Friday, April 26, 2013

Austerity is Dead

We've written a fair amount about the absolute, mind-numbing stupidity of austerity on this blog.  From the questionable intellectual under-pinnings to the lack of any actual formal evidence in real world application, to the IMF issuing its own mea culpa, it's pretty clear there just wasn't much to the concept in the first place, save for a political philosophy looking for application.

The R&R data fiasco is the nail in the coffin.  Simply put, there just isn't anything there anymore.  The argument is over and the Keyneseans won.

For the past five years, a fierce war of words and policies has been fought in America and other economically challenged countries around the world.

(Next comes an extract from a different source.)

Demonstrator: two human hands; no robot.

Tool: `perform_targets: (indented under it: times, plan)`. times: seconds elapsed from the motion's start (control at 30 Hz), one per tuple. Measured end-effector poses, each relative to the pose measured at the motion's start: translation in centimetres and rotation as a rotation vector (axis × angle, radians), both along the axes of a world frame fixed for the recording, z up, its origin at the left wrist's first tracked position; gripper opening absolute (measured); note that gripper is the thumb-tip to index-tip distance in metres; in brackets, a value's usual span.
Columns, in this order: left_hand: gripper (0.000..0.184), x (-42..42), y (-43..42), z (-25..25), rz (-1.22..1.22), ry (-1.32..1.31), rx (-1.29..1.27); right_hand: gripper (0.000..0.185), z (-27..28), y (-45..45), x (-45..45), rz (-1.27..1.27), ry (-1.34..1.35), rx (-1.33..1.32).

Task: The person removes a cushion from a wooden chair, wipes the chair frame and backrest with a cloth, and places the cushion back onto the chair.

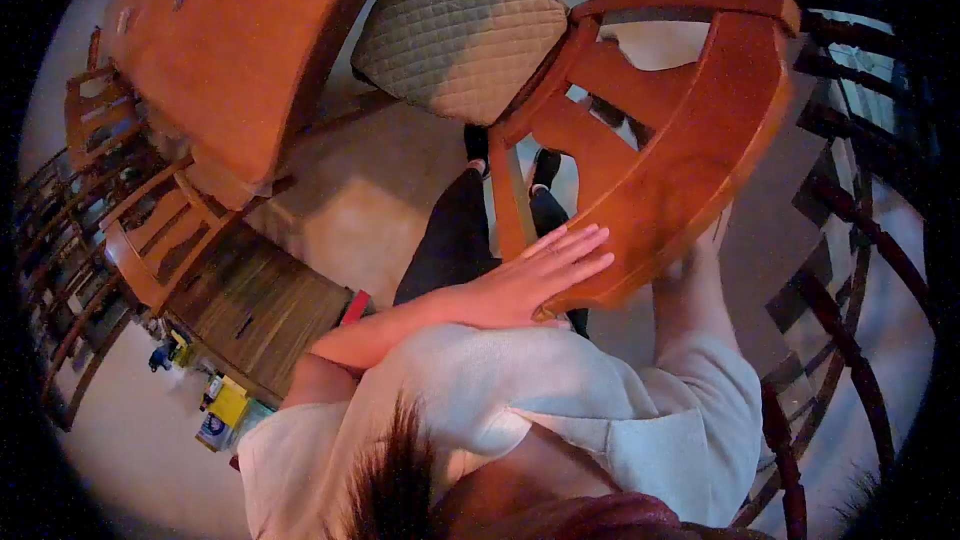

On one side were economists and politicians who wanted to increase government spending to offset weakness in the private sector. This "stimulus" spending, economists like Paul Krugman argued, would help reduce unemployment and prop up economic growth until the private sector healed itself and began to spend again.

On the other side were economists and politicians who wanted to cut spending to reduce deficits and "restore confidence." Government stimulus, these folks argued, would only increase debt loads, which were already alarmingly high. If governments did not cut spending, countries would soon cross a deadly debt-to-GDP threshold, after which economic growth would be permanently impaired. The countries would also be beset by hyper-inflation, as bond investors suddenly freaked out and demanded higher interest rates. Once government spending was cut, this theory went, deficits would shrink and "confidence" would return.


The argument is over. Paul Krugman has won. The only question now is whether the folks who have been arguing that we have no choice but to cut government spending while the economy is still weak will be big enough to admit that.